Marshalling her focus away from her arm and onto the crucial matter of delivering Cristina’s baby, she guided Clay through the relatively unfamiliar-to-him procedure. He worked quickly and with steady assurance, but when he pulled the baby out, it was clear that something had gone very wrong. The tiny boy was well formed but gray, motionless as Clay put him in the hands of the neonatal specialist. Clay glanced at her, his eyes full of dread.
Her own heart had plummeted, but she tried to reassure him. ‘You did everything right.’ Behind them, the specialist and his team worked to revive the baby. ‘Let’s finish up here,’ she nodded toward her patient, who, as difficult as it was for any obstetrician to remember when there was trouble with the baby, remained her priority.
‘Right,’ Clay said. ‘Do you want me to—’
‘Yes,’ she said, her voice low. ‘My arm …’ She frowned behind her mask.
‘No problem.’
‘Thank you.’
She stood by, feeling helpless in every sense. What had gone wrong? She reviewed Cristina’s labor in her mind, recalled the events and procedures of the surgery, thought again about the baby’s heart rate troubles – but as soon as Clay delivered the rest of the umbilical cord and the placenta, the culprit became obvious: a knot in the cord.
‘Shit,’ she said, reaching for it with her left hand. ‘It must’ve gotten looped early in her pregnancy.’ Rarely, but once in a while, a very active fetus with a longer-than-usual cord could manage to loop through it. Rarely, but once in a while, an ultrasound would fail to show it. Then, at some point in the labor, the knot, which had been loose enough not to be a problem, tightened up or got compressed, cutting off the baby’s blood and oxygen supply. In the minutes – literally minutes – between when the monitor had been removed and Clay had reached in to pull the baby out, the baby had crashed. Silently, fading away without a struggle. There was no way for them to know, or to do anything differently even if they had known. Except … except for those forty-five or so seconds after she’d dropped the scalpel: it was possible that those seconds made the difference. Clay nudged her with his elbow, and when she looked at him, he shook his head as if he were reading her thoughts, as if to say, Don’t go there.
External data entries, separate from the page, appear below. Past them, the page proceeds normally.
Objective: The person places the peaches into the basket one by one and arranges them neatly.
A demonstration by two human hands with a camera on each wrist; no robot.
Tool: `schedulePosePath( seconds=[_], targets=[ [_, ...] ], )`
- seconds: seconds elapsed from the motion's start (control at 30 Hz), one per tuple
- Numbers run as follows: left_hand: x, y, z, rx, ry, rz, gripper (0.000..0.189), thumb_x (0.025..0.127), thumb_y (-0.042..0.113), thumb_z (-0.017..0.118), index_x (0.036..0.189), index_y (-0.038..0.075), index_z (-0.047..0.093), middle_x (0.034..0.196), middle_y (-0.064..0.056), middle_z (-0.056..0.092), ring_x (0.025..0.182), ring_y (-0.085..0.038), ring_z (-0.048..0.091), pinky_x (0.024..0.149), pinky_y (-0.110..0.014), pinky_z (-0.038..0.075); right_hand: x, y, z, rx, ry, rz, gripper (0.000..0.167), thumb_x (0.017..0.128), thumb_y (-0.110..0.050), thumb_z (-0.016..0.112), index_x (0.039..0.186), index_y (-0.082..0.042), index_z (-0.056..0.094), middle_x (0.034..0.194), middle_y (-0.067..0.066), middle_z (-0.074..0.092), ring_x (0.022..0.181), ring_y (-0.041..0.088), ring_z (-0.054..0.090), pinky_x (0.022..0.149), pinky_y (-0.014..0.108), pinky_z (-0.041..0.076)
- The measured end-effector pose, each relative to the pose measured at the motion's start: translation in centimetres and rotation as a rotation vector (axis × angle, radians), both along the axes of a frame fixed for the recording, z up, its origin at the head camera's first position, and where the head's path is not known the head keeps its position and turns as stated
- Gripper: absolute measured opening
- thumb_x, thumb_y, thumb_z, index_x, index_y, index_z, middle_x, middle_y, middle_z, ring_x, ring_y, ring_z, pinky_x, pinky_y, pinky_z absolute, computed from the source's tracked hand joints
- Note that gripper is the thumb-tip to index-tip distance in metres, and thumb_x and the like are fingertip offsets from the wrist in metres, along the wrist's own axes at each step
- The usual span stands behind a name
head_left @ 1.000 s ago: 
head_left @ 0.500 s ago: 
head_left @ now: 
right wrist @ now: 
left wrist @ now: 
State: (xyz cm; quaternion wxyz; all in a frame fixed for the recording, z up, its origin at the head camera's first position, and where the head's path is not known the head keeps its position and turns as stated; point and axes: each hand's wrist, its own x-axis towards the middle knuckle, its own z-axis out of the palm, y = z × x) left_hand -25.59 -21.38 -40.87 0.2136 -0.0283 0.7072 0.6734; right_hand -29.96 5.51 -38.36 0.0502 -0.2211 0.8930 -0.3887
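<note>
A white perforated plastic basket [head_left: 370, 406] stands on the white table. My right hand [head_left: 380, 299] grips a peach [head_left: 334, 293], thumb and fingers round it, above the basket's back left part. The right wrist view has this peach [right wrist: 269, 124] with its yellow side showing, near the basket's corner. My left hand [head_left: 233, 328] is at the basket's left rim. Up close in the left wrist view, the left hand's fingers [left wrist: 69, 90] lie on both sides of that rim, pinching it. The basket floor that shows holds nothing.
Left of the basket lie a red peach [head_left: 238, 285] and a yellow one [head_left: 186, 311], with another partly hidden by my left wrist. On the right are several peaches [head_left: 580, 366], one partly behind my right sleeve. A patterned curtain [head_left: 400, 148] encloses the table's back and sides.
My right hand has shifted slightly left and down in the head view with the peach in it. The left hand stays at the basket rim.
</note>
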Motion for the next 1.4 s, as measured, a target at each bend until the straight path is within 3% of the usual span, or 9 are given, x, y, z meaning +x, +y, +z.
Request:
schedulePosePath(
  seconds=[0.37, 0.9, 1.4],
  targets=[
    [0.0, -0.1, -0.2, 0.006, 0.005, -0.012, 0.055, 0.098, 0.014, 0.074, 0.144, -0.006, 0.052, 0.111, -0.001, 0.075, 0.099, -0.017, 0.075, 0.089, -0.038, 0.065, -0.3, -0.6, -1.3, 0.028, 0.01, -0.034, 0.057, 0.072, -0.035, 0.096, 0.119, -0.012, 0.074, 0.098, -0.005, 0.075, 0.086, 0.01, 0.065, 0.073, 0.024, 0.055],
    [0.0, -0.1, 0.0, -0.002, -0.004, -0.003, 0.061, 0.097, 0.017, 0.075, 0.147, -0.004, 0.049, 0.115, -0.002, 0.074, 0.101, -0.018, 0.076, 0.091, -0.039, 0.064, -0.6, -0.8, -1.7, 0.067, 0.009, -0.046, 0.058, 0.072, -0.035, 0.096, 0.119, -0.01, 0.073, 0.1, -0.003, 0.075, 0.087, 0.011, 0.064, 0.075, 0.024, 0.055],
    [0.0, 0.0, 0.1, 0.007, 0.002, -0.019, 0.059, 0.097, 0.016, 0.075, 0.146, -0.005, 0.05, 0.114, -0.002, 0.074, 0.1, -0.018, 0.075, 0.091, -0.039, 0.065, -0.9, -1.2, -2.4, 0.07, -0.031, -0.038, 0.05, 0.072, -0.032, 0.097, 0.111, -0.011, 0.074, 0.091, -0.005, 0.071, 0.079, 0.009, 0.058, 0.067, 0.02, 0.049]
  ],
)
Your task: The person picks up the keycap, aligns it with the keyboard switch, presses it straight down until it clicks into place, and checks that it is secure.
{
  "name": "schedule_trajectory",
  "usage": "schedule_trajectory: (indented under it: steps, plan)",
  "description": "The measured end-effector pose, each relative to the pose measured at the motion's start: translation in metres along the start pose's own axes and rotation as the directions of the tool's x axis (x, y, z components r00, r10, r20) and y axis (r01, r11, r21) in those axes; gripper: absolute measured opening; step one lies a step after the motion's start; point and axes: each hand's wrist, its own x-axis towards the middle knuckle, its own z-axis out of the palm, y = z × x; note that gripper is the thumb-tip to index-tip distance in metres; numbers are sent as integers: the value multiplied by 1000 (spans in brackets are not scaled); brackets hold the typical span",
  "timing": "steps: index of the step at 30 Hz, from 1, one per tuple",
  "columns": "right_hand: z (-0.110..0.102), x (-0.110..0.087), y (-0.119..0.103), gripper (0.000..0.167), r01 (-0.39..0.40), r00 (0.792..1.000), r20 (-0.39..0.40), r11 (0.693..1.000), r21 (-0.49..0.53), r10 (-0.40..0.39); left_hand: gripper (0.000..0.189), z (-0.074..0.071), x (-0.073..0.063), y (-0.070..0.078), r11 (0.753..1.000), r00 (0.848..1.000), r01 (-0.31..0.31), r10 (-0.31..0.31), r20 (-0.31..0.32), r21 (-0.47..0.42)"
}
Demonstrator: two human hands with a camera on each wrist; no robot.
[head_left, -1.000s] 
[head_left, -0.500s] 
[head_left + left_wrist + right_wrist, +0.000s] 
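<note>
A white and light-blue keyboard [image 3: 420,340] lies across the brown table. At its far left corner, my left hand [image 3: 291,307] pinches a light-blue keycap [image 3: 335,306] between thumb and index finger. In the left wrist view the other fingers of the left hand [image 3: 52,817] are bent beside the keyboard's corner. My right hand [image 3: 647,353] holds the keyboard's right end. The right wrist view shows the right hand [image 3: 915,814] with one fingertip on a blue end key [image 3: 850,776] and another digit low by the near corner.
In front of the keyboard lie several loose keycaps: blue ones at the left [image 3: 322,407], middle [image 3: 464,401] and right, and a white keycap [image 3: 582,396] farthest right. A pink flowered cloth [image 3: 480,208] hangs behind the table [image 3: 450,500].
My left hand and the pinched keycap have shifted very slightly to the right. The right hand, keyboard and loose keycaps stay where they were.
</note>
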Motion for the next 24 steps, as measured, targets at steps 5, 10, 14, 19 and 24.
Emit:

She looked behind them, at the slumped shoulders of the group surrounding the warming table, and swallowed hard.
Alone in an elevator two hours later, Clay and Meg rode in silence until he reached forward and pushed the Stop button.
Startled, she said, ‘What are you doing?’
Clay touched her chin, to get her to look up at him. ‘It’s not your fault.’
She looked away. ‘You don’t know that. If I hadn’t screwed up my arm—’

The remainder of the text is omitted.